A Look at Certifications for Hosting Professionals


Every profession has its own requirements around training, and the web hosting industry is no exception. But, in spite of the variety of technical roles in the hosting industry, there are no certifications that are absolutely required to operate a hosting business.

There are many certifications offered by hardware and software vendors like Microsoft, Red Hat, and Cisco. A few new vendors have introduced their own certification programs including cPanel and Parallels, which are useful in that they are more targeted and specialized around hosting. Both of these vendor programs are helping make certification more relevant to the hosting space, and web hosts turn to these experts more regularly for training and certification.

Ultimately just about any classroom effort or certification an employee can obtain is going to benefit your business, but as a hosting provider, it can be difficult to identify the best uses of that time.

“The Internet was built by college dropouts, and when it comes right down to it, that fact pervades much of how the Internet continues to run,” says ServInt chief operating officer Christian Dawson, in a conversation with the WHIR. “It is recent history that anything beyond a Microsoft (MCSE) or Cisco (CCNA/CCNP) has been relevant in our industry. Frankly, that’s because most vendors to the hosting industry haven’t reached a maturity and size level to justify and sustain certification programs.”

Red Hat

Red Hat, has delivered a broad collection of open source certifications for quite a few years, but has been mostly alone in doing so. The program offers multiple levels of certification, including Red Hat Certified System Administrator, and the more advanced Red Hat Certified Engineer – both valuable credentials for a hosting company running systems based on Red Hat Enterprise Linux.

The organization offers an extensive course catalog (both online, and delivered in-print via snail mail), and its training methods include classroom activities, live access labs, on-site team training, remote classroom training, and self-paced online learning.

Red Hat’s website offers a free, three-minute skills assessment test that can help an individual determine what sort of training might best suit their needs.


Microsoft offers organizational “competencies” to partner companies that employ people who have completed its in-house technology training and certification. The company offers Silver and Gold partner competencies based on the level of involvement with Microsoft, and the number of Microsoft Certified Professionals within the organization.

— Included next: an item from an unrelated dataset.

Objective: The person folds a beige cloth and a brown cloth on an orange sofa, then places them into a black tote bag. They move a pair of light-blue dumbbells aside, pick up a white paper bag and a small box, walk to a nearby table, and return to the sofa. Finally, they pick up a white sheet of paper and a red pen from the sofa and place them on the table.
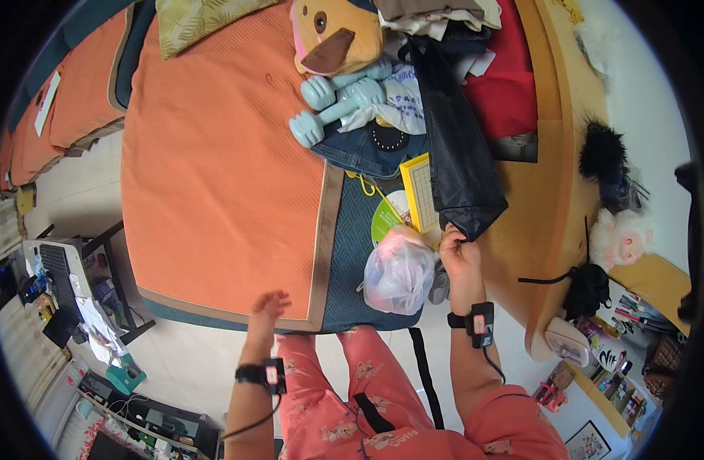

Silver Competency requires a host to employ or contract with two MCPs, while Gold Competency requires a web host to employ or contract four unique MCPs with credentials not assigned to any other gold competency. Other requirements include signing the SPLA and reporting usage every month. Gold competency also requires a host to hit a minimum for monthly revenue.

Microsoft (the biggest software company in the world) offers a broad range of individual certifications ranging from expertise in its office software, to software developer credentials and “Architect” certification for building and operating IT systems.

The company’s training programs are extensive enough to warrant their own Microsoft Learning website, which contains an overview of the Microsoft certification courses, and many links to more specific content, as well as an introductory FAQ on Microsoft certification.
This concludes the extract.